Which could replace this:

	template bar(int a) {
		class bar {
			int opCall() {
				return a;
			}
		}
	}

There's also a difference in the instanciation syntax:

	foo(1) a;
	bar!(1) b;

Now you can implement "headconst(Object)" in a library. :-)


>> [exit dream mode]
>> 
>> Not sure what all this would entail, but if we could return types from 
>> functions, would we still need templates at all? Couldn't we just 
>> create any struct or class inside the function and return that?
> <snip>
> 
> We might no longer need templates for functions or type aliases, but I 
> think that we would still need class/struct templates.  You could 
> invent a notation to construct a class or struct within a function, but 
> I'm not sure that you can make it look as nice as the template notation 
> we already have.

Yes, I agree. The "class A(arguments) {}" and "struct B(arguments) {}" 
syntax should be kept. But then it should also be harmonised to use the 
same parameter naming convention as functions. Basically:

	class A(type T) { ... }

could become a shortcut for function:

	type A(type T) { class A { ... }; return A; }

instead of:

	template A(T) { class A { ... } }

And it could be instanciated like this:

	A(int) a;


> Whether you want types to be full first-class values manipulable at 
> runtime or merely entities that you can manipulate using CTFE, one 
> implication is that type syntax and expression syntax would merge into 
> one common syntax. This might make parsing simpler, but you would have 
> to work out how to deal with such funny things as that * is postfix for 
> types and prefix for expressions, but [] is postfix for both.

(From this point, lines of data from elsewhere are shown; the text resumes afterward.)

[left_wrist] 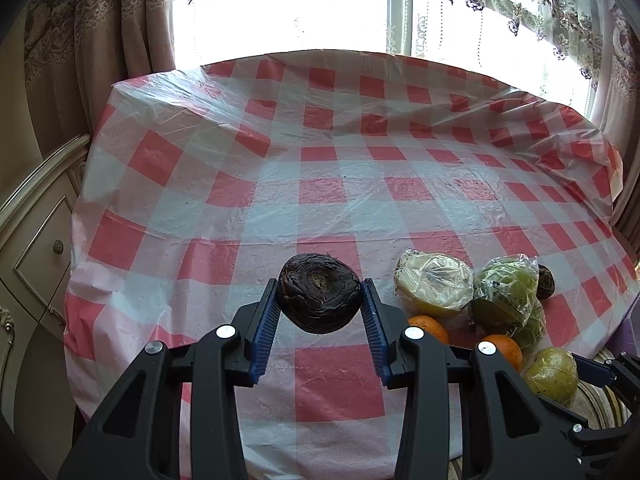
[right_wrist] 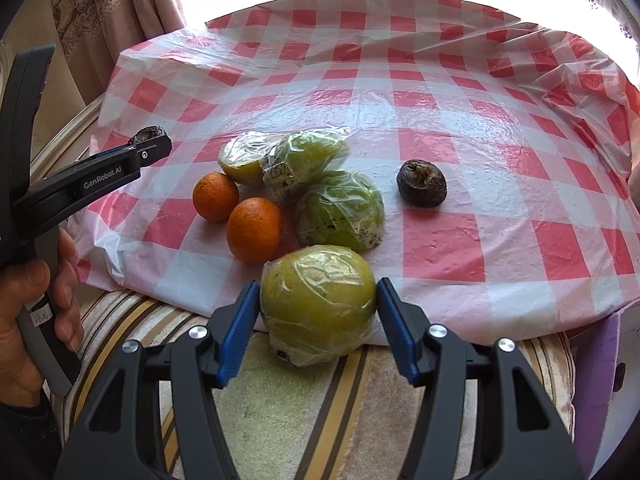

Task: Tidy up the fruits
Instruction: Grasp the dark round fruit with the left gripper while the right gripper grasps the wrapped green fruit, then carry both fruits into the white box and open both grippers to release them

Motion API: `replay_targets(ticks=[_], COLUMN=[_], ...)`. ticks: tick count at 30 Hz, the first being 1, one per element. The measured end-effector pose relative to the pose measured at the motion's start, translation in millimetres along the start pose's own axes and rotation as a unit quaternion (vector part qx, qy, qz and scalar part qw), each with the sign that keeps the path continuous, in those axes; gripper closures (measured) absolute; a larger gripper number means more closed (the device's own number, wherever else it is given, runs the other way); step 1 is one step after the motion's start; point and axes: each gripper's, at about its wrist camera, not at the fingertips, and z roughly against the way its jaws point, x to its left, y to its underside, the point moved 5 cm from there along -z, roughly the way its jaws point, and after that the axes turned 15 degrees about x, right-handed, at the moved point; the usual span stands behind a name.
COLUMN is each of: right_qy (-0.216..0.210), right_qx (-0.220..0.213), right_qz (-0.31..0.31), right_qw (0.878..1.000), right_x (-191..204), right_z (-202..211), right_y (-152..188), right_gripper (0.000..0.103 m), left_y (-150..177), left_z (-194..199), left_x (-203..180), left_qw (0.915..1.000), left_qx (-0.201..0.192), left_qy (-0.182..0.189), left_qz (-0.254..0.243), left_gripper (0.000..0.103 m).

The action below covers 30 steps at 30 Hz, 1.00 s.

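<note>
My left gripper [left_wrist: 320, 308] is shut on a dark wrinkled round fruit [left_wrist: 319, 293], held above the red-and-white checked tablecloth [left_wrist: 320, 184]. In the right wrist view that gripper [right_wrist: 150, 146] shows at the left, held by a hand [right_wrist: 44, 292], with the dark fruit [right_wrist: 150, 134] at its tip. My right gripper [right_wrist: 318, 320] is shut on a plastic-wrapped yellow-green fruit [right_wrist: 318, 300] at the table's near edge. On the cloth lie two oranges [right_wrist: 216, 196] [right_wrist: 254, 229], wrapped green fruits [right_wrist: 340, 210] [right_wrist: 304, 156], a wrapped yellow one [right_wrist: 240, 160] and a second dark fruit [right_wrist: 421, 182].
A striped cushion [right_wrist: 312, 392] lies below the table's near edge. A cream cabinet [left_wrist: 36, 240] with a knob stands left of the table. Curtains [left_wrist: 100, 40] and a bright window lie behind. A purple object [right_wrist: 596, 360] sits at the right.
</note>
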Motion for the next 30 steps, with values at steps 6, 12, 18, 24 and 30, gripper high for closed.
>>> replay_targets(ticks=[6,12,18,24,30], right_qy=[-0.004,-0.004,-0.004,-0.002,0.001], right_qx=[-0.005,-0.012,-0.02,-0.029,-0.036], right_qz=[-0.011,-0.023,-0.041,-0.056,-0.073], right_qw=[1.0,1.0,0.999,0.998,0.997], right_x=[-7.3,-18.7,-34.0,-49.8,-67.7], right_z=[8.3,19.3,30.0,41.1,51.1], right_y=[2.2,4.6,7.6,11.2,18.5], right_gripper=[0.043,0.043,0.043,0.043,0.043], left_y=[2.9,5.3,6.5,8.1,10.4], left_z=[10.4,18.0,26.6,35.8,43.7], left_x=[-17.0,-35.6,-54.4,-71.9,-90.0], left_qw=[0.9998,0.9992,0.9982,0.9969,0.9952], left_qx=[-0.005,-0.008,-0.013,-0.019,-0.022], left_qy=[0.01,0.019,0.027,0.036,0.044], left_qz=[-0.016,-0.034,-0.051,-0.068,-0.085], left_gripper=[0.064,0.064,0.064,0.064,0.064])
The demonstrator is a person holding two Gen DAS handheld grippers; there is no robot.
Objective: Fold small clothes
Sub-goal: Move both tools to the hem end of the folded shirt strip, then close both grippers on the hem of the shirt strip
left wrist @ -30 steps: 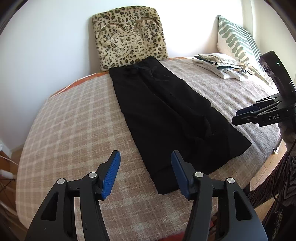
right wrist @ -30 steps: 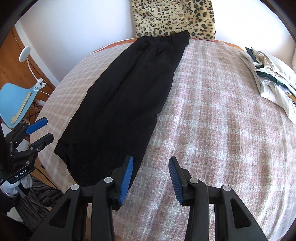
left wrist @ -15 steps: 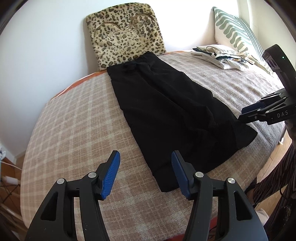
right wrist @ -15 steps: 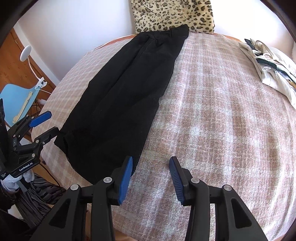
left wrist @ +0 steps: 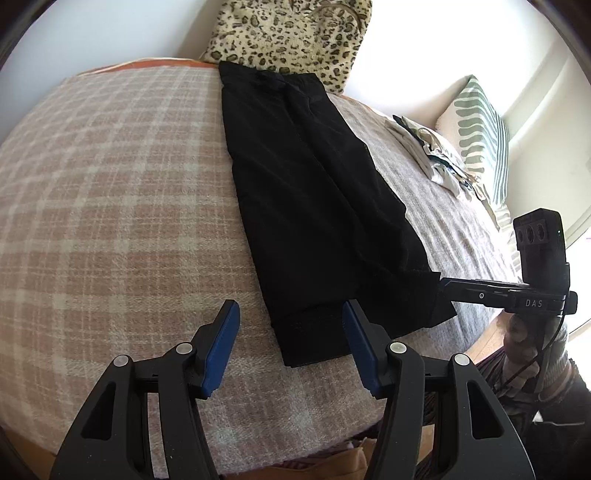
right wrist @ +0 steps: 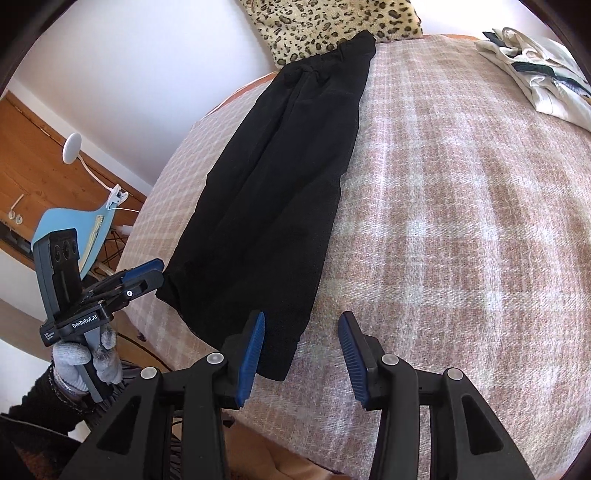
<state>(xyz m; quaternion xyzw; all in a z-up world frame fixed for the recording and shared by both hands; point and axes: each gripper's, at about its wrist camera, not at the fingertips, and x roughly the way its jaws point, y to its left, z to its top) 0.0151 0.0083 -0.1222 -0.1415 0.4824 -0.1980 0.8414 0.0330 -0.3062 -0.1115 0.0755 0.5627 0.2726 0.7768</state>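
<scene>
A pair of black trousers (left wrist: 314, 192) lies folded lengthwise on the plaid bed cover (left wrist: 110, 206), waistband by the leopard cushion, hems at the near edge. It also shows in the right wrist view (right wrist: 273, 206). My left gripper (left wrist: 290, 332) is open, just short of the near left hem corner; it also shows in the right wrist view (right wrist: 147, 275). My right gripper (right wrist: 301, 341) is open, its left finger over the near right hem corner. In the left wrist view the right gripper (left wrist: 448, 285) appears edge-on at the hem's right corner.
A leopard-print cushion (left wrist: 291, 33) stands against the wall at the head. A pile of light folded clothes (right wrist: 535, 77) lies at the far right, by a green-patterned pillow (left wrist: 480, 133). A blue chair (right wrist: 74, 236) and wooden furniture stand left of the bed.
Both grippers have moved down and closer to the trouser hems at the bed's near edge. Both stay open. The trousers have not moved.
</scene>
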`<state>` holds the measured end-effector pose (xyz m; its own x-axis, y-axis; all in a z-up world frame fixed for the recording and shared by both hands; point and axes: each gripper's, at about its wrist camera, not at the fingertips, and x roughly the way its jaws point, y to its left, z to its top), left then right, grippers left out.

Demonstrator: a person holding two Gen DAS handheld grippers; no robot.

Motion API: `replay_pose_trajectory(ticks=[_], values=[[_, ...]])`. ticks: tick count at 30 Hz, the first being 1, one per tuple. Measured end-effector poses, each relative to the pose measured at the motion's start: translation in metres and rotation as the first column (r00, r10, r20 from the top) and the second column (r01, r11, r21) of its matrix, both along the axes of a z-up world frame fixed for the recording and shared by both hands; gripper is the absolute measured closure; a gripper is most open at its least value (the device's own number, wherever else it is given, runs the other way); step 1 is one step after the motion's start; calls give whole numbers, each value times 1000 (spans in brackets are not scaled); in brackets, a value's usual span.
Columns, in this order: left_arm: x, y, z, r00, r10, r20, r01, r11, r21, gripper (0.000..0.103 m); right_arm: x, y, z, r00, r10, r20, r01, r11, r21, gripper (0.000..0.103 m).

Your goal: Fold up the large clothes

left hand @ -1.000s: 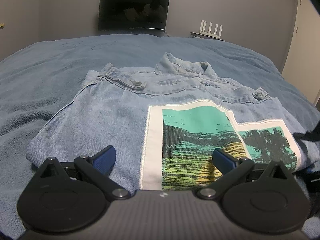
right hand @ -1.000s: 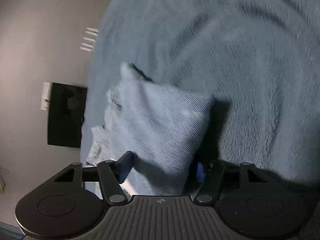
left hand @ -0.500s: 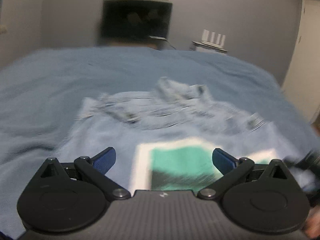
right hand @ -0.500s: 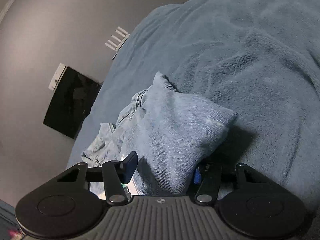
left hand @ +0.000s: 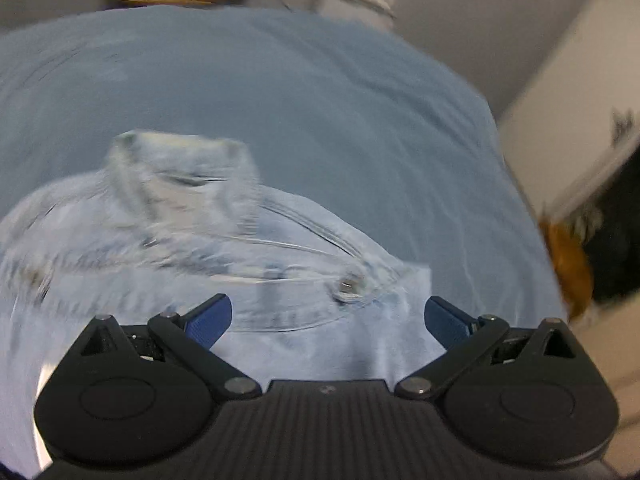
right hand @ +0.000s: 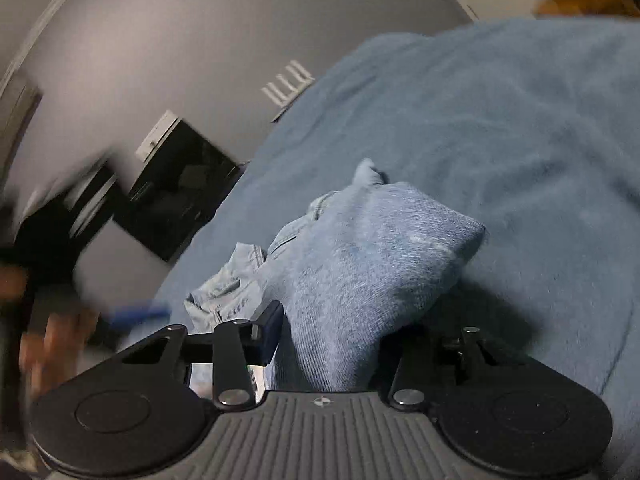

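Jacket [left hand: 168,248] lies on bed [left hand: 320,100], partly folded | right gripper [right hand: 332,336] fingers have just been closing, pinching a folded corner | left gripper [left hand: 328,316] fingers wide apart, holding nothing | left to do: more folds, I think

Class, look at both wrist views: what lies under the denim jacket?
The denim jacket lies on a blue fleece blanket, which shows all around it. The blanket beneath the jacket is covered, and anything under the blanket is hidden too.
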<state>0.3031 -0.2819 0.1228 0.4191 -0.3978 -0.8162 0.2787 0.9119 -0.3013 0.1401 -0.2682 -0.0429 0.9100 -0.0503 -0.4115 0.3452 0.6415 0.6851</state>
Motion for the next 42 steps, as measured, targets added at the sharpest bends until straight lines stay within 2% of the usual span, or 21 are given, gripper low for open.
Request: replay_pose_trajectory(ticks=[2, 5, 12, 14, 15, 17, 19, 20, 21, 22, 23, 24, 25, 28, 29, 31, 33, 35, 37, 41, 42], values=[[10, -34, 2, 994, -108, -33, 110, 989, 98, 0, -1, 0, 4, 1000, 17, 18, -16, 1000, -25, 60], [14, -81, 1, 967, -242, -78, 254, 940, 230, 0, 1, 6, 14, 997, 52, 58, -47, 995, -89, 62], [12, -158, -19, 922, -339, -186, 386, 837, 389, 0, 3, 23, 30, 978, 147, 150, -114, 972, -206, 63], [8, -177, -29, 911, -355, -208, 412, 783, 466, 2, 3, 24, 32, 974, 158, 161, -121, 969, -216, 63], [5, -185, -34, 904, -368, -218, 427, 746, 512, 3, 3, 24, 33, 973, 162, 166, -124, 968, -217, 63], [-3, -201, -44, 877, -419, -236, 469, 637, 611, 7, 0, 20, 31, 970, 168, 173, -129, 968, -214, 63], [-16, -214, -59, 839, -475, -264, 494, 465, 735, 16, -7, 18, 31, 969, 174, 178, -134, 967, -216, 63], [-21, -216, -66, 822, -500, -273, 490, 375, 787, 27, -9, 18, 31, 968, 177, 179, -136, 966, -218, 63], [-25, -215, -72, 810, -513, -284, 479, 299, 826, 36, -9, 18, 31, 967, 181, 182, -139, 965, -221, 63], [-26, -211, -75, 805, -518, -288, 466, 253, 848, 41, -15, 16, 32, 965, 187, 185, -144, 964, -226, 63], [-25, -205, -72, 809, -516, -280, 466, 273, 842, 57, -16, 17, 32, 962, 194, 190, -148, 962, -230, 63], [-22, -200, -66, 823, -502, -264, 463, 324, 825, 68, -16, 18, 33, 959, 204, 196, -156, 959, -237, 64], [-18, -190, -55, 839, -488, -240, 457, 395, 797, 72, -22, 18, 32, 956, 214, 201, -161, 955, -247, 65], [-13, -161, -25, 860, -479, -173, 441, 531, 723, 78, -37, 10, 31, 944, 245, 223, -180, 944, -275, 66], [-9, -144, -12, 877, -459, -142, 424, 601, 677, 80, -36, 11, 31, 937, 261, 231, -190, 939, -288, 67], [-3, -111, 11, 904, -419, -89, 387, 709, 589, 82, -41, 13, 35, 923, 301, 241, -217, 922, -320, 67], [-2, -73, 29, 925, -377, -36, 344, 798, 495, 83, -43, 18, 38, 905, 346, 247, -249, 902, -352, 67], [-1, -31, 43, 947, -320, 15, 286, 867, 408, 84, -43, 22, 41, 884, 395, 250, -289, 882, -371, 67], [-2, 8, 51, 965, -258, 53, 226, 914, 337, 85, -41, 31, 42, 861, 447, 242, -326, 851, -411, 67], [1, 89, 50, 988, -135, 77, 119, 976, 184, 86, -42, 59, 44, 821, 541, 183, -377, 754, -538, 65], [0, 106, 49, 990, -113, 79, 101, 985, 138, 86, -41, 70, 41, 820, 551, 157, -374, 722, -581, 57]])
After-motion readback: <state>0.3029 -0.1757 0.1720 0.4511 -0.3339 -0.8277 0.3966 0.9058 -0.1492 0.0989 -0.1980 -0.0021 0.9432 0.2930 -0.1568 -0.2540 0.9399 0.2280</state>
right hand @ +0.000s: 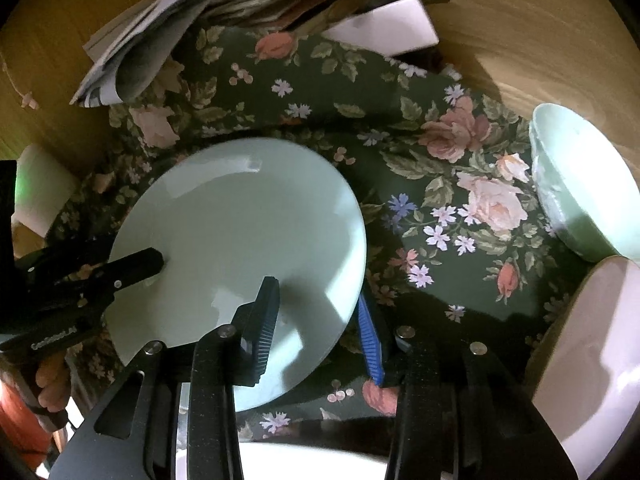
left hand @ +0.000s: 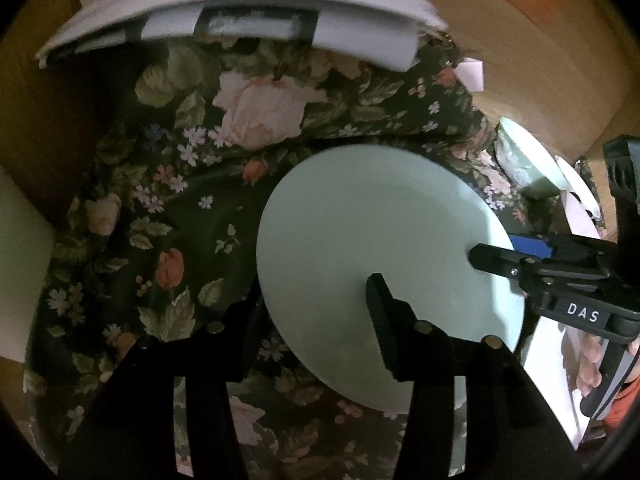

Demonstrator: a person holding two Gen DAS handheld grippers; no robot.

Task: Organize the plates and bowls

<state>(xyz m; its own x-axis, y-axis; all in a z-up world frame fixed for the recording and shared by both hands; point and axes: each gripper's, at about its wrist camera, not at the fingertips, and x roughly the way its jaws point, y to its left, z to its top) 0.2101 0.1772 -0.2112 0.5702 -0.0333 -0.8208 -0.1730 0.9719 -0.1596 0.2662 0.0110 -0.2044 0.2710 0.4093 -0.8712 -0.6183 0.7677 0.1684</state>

I'm mostly interested in CTFE, at least for now.

It's true that parsing postfix * may be an interesting problem. "foo(x) 
* a" has a totally different meaning depending on foo(x) giving you a 
type or a value. If I'm not mistaken, fixing this would imply breaking 
separation of syntaxic and semantic analysis in the compiler, probably 
not something Walter will be interested in.


> I thought a while back about the possibility of giving types 
> first-class citizenship.  I suppose that what it really means is that a 
> type used as an expression would become the TypeInfo for that type.  
> But the TypeInfo classes probably ought to have more human-readable 
> names - Type, ArrayType, ClassType, AAType, etc.  And some properties 
> specific to each of these, e.g. valueType for ArrayType and AAType, 
> eliminating the need for the valueTypeOf function you proposed.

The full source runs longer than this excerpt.